Friday, September 03, 2004

The blogger bash last night was terrific. At least 16 blogs were represented. For me, the most gratifying part of the experience was simply being in a place where a variety of people -- men and women, all ages, religious and secular, left-wing and right-wing -- were gathered in one place and being warm and welcoming to each other. I always love it when that happens, when people transcend their differences to have a good time. The atmosphere was as beautiful as the weather in the outdoor cafe where we met. Bloggers sure are a friendly bunch.

The other thing I enjoyed was the moment I looked around at the group and realized that most of the people look, well, ordinary. Meaning, they look just like the people I encounter every day walking down the street. And yet, I know for a fact how extraordinary they are, because I read about their opinions and experiences all the time. It got me thinking that when you're out in the world encountering people, each one of those people has a story. Each one of those ordinary people is extraordinary, it's just that you don't know how.

There's a saying in Hebrew that "every blade of grass has it's own song." I say: Every single person has their own blog, whether they are actually writing it or not.


Also: one of the bloggers introduced me to She had a bunch of books she was giving away, and each had a sticker on it that said this:

Howdy! Hola! Bonjour! Guten Tag!
I'm a very special book.

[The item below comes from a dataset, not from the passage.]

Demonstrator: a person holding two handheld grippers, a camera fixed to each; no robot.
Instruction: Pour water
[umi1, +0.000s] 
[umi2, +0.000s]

You see, I'm traveling around the world making new friends. I hope I've met another friend in you. Please go to and enter by BCID number (shown below). You'll discover where I've been and who has read me, and can let them know I'm safe here in your hands. Then . . . . READ and RELEASE me!

I took home her copy of Asimov's The Foundation Trilogy, which I've never read, believe it or not. And I checked out the site. There are all these books floating around with these stickers -- people leaving books in random places, hoping they'll be picked up by interested new caretakers for the books-- and you can check online to see who got your book and what they thought of it and where they left it afterward. What a cool concept! Uniting the world through foundling books!